“但是谁能偷了他的请帖?”谢胥很难想象,“昨天白天唯一的一餐饭之后,几乎所有人都在房间里面,即便有少数人曾出门(如厕),也都在村民的监视之下。”
谁能若无其事潜入别人房间,偷走请帖。而且今早那个人,明显是刚刚才发现请帖不见的。
吕嫣的嘴角挂着哂笑:“你都说是偷东西了,既然是偷东西,自然是要夜黑风高,才是好时候。”
谢胥顿了一会才看吕嫣,似乎在确定她说的:“晚上不得在外面走动,这不是规则之一吗?”
包括他自己,不是都曾在锣响之前被吕嫣给强行推出去房间。
按理说,晚上所有人待在房间里才都应该是安全的。
吕姑娘托着腮,聊胜于无地用手指点划着桌面:“规则,规则,你们都陷入了一个陷阱里,那就是规则其实从来都不是不能违背的,只要——你可以不被发现。”
谢胥表情有点僵住。
“你大可以违背所有的规矩,”吕嫣一双媚眼看着谢胥,“只要,你有本事不被任何村民发现。懂了吗?”
规矩是谁定的?规矩又有谁来看管?答案很简单,就是那些牛头村民。
就像是从前学堂上,偷奸耍滑的学生,取决于他们会不会被惩罚的关键点,不在于他们犯没犯错,而是——犯的错有没有被夫子(老师)发现。
只要没被发现,那你就永远可以偷懒不被惩罚。
师傅说过,“这世界上只要是人制定的规则,就有无数的空子可以钻。
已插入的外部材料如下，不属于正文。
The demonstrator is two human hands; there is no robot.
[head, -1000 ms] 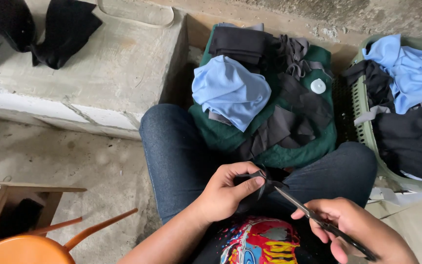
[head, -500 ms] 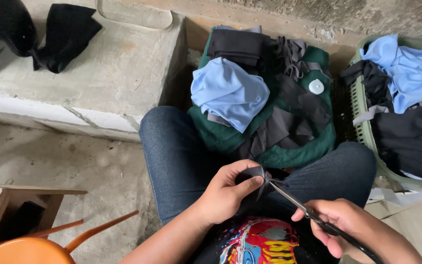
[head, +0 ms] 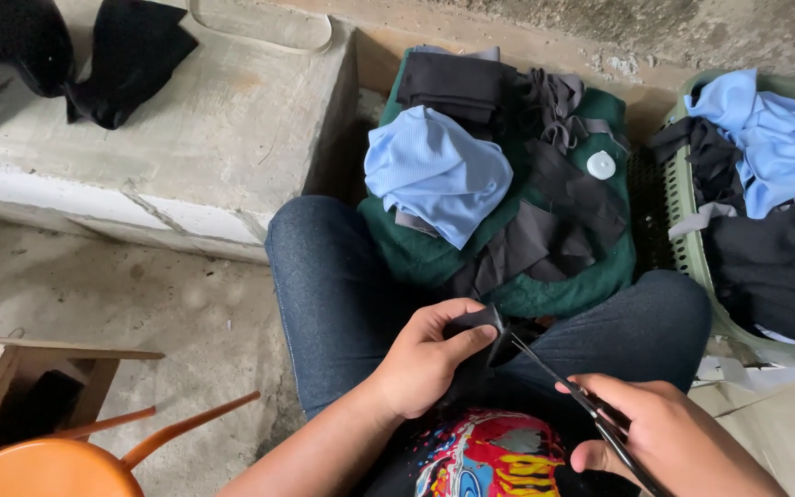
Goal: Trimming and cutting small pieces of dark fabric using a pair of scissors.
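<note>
Two hands work over my lap: my left hand (head: 425, 364) pinches a small black fabric piece (head: 478, 333) in a tight grip, while my right hand (head: 669, 442) has its grip closed around scissors (head: 568, 391), blades meeting that fabric.

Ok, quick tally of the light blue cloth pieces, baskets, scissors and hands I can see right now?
Light blue cloth pieces: 2, one on the green pile, one in the basket
Green basket: 1
Scissors: 1
Hands: 2, left hand pinching a small black cloth piece, right hand holding the scissors
Total: 6
</note>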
”
就看你够不够敏锐,够不够聪明。
当然还有最重要的一点,够不够胆大。
许多人被规训的只敢在方寸之地行事,稍微逾矩就吓破了胆,所以他们就算发现了漏洞也不敢钻。
而且晚上,所谓安全的地方,就是和危险的相对,谁说最危险的时候,不是最安全的下手时间。
也许所有人都是这么想的,晚上待在房间里,才是最安全。
白天又饿又被心理折磨,到了晚上,终于可以把所有的疲惫、戒心,都放下来了。
睡的最深,最沉,安心到人事不省。
谢胥看着吕嫣,不知过了多久才找到自己的话:“你的意思,那个人宁可冒着被发现犯规的风险,也要偷走一张请帖。”
很显然,在谢胥看来,这一点都不值得。
“从风险和收益来说,只要收益足够多,那冒一点风险就是值得的。”
甲之砒霜,彼之蜜糖,
不得不承认,请帖已经是几乎明示的禁忌条件了,在这种情况下,没有比这一条更能行之有效的铲除一个对手。
这样做的风险,对那个人来说,恰恰是最低的。
“所以我才说这才只是开始,有了这第一次,这个人很快就会开始第二次,第三次……因为这个人已经熟知了条件,只要把尽可能多的请帖偷走,你们就会被轻而易举踢出局。”
想想都刺激了,假如寿宴最后一天只剩下那一个人了,他不就是躺赢了?
吕嫣都有点心动了,早知道她也试试这个方法了。